→ Required work: Note each line of the entries that includes "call". Then copy those lines.
**********
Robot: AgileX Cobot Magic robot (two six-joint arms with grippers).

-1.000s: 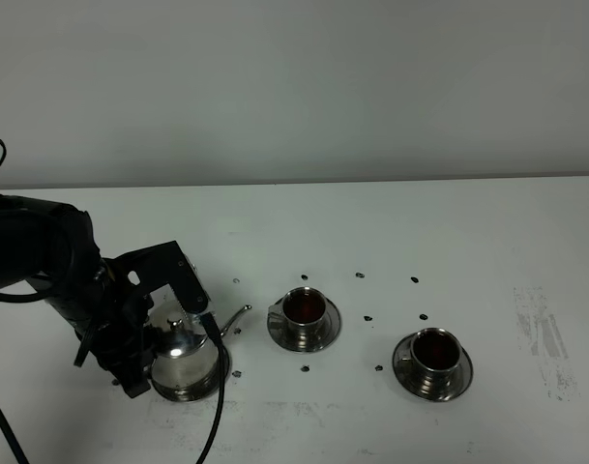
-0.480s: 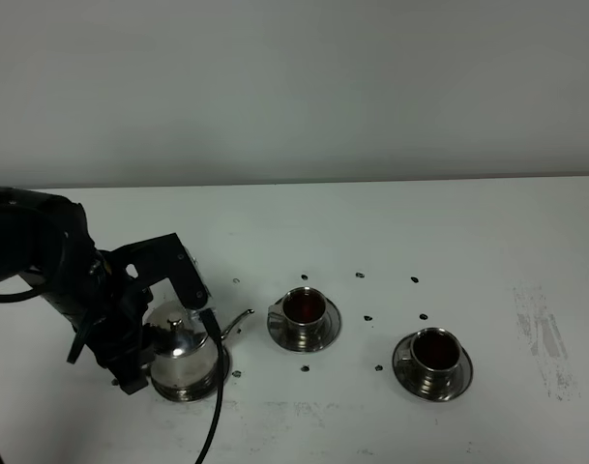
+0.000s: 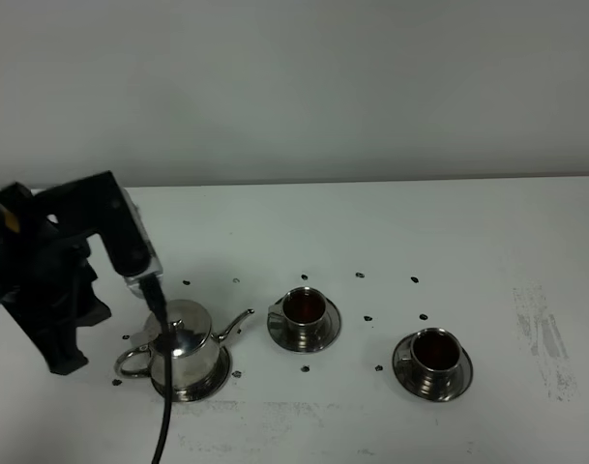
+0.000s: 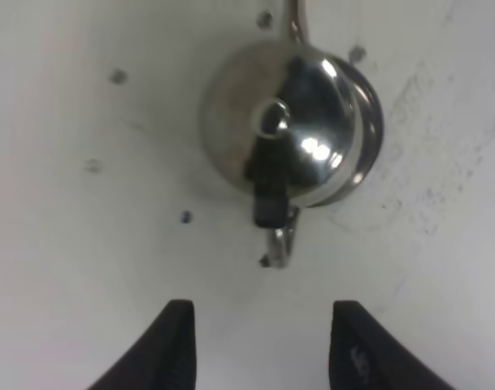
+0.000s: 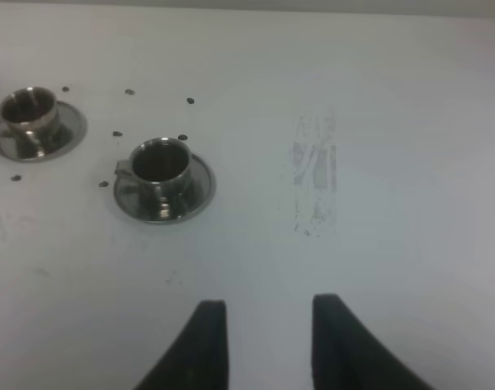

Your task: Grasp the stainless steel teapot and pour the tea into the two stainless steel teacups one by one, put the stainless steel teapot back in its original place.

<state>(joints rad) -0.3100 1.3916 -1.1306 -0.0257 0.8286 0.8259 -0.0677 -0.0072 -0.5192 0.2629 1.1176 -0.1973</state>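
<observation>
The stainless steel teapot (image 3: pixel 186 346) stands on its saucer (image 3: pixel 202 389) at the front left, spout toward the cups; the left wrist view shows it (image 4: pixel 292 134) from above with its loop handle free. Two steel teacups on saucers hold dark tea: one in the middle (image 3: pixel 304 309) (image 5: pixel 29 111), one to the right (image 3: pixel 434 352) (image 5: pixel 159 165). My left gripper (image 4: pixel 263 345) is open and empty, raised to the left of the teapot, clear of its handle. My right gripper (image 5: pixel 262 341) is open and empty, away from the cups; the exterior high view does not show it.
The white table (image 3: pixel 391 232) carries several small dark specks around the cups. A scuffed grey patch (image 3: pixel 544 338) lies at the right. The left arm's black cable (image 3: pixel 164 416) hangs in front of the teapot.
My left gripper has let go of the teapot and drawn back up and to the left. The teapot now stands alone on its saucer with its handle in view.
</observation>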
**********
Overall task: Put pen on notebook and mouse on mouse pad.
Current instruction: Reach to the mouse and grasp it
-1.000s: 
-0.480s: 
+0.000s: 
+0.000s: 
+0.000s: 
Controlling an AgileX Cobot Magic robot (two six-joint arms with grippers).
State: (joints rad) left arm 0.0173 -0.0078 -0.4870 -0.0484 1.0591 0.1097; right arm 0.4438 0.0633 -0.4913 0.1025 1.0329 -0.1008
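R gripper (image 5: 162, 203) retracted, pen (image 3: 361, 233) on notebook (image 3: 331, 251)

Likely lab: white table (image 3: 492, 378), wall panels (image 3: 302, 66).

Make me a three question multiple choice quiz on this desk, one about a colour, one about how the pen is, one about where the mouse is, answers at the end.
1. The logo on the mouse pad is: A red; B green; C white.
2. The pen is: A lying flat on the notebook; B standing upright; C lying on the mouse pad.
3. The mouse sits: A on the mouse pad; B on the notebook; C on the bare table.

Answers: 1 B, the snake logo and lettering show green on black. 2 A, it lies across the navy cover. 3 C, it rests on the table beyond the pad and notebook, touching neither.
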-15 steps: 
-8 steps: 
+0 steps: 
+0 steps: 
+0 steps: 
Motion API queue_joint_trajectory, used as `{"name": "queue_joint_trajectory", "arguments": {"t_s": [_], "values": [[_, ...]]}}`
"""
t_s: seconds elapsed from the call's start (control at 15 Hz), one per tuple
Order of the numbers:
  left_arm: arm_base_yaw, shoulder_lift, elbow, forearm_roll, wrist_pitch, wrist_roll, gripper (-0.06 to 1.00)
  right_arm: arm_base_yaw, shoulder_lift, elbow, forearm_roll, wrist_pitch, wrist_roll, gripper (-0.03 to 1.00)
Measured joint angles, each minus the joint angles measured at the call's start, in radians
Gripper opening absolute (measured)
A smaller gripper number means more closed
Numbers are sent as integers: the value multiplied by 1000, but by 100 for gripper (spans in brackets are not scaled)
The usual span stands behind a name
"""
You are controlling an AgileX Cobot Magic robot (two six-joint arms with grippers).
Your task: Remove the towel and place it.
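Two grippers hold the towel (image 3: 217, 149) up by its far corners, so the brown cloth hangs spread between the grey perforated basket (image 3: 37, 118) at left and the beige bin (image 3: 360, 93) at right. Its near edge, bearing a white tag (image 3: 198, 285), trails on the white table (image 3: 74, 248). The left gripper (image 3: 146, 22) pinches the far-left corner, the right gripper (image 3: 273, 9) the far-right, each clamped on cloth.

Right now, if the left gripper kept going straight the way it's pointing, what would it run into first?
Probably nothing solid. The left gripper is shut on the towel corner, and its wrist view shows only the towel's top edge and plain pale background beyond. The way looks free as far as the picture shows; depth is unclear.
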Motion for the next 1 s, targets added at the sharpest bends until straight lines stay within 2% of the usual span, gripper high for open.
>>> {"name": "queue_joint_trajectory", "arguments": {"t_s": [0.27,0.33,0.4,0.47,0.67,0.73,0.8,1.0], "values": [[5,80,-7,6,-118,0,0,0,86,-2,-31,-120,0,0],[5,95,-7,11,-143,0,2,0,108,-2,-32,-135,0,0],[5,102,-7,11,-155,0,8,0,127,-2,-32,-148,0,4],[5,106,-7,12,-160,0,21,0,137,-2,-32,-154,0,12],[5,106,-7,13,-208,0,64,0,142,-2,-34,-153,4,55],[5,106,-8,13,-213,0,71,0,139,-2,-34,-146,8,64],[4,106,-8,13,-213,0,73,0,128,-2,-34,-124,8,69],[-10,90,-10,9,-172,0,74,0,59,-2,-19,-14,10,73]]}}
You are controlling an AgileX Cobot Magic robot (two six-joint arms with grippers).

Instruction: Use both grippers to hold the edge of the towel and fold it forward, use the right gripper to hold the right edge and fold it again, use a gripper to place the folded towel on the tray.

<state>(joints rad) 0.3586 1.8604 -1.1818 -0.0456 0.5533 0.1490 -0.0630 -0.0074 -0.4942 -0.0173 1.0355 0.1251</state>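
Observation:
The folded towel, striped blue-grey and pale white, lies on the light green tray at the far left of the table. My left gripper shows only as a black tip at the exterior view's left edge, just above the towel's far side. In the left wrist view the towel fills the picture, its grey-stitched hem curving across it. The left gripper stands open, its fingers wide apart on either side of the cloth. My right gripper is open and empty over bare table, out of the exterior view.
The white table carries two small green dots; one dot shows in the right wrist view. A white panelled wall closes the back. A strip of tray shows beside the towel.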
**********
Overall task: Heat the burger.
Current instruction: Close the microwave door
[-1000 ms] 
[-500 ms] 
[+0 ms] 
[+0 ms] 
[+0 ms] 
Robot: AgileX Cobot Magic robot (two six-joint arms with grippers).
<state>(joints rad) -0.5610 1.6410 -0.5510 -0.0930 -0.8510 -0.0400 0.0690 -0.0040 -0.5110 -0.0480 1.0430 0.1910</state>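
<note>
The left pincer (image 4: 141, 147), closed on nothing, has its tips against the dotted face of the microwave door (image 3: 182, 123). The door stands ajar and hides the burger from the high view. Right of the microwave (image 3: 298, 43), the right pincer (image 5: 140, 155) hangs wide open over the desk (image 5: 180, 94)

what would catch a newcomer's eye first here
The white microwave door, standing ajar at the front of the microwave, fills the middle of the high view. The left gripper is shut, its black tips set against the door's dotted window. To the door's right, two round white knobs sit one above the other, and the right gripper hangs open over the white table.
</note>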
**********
→ Answer to this exercise:
t_s: seconds elapsed from the call's start (control at 15 Hz), one per tuple
Measured joint angles, each minus the joint angles measured at the call's start, in radians

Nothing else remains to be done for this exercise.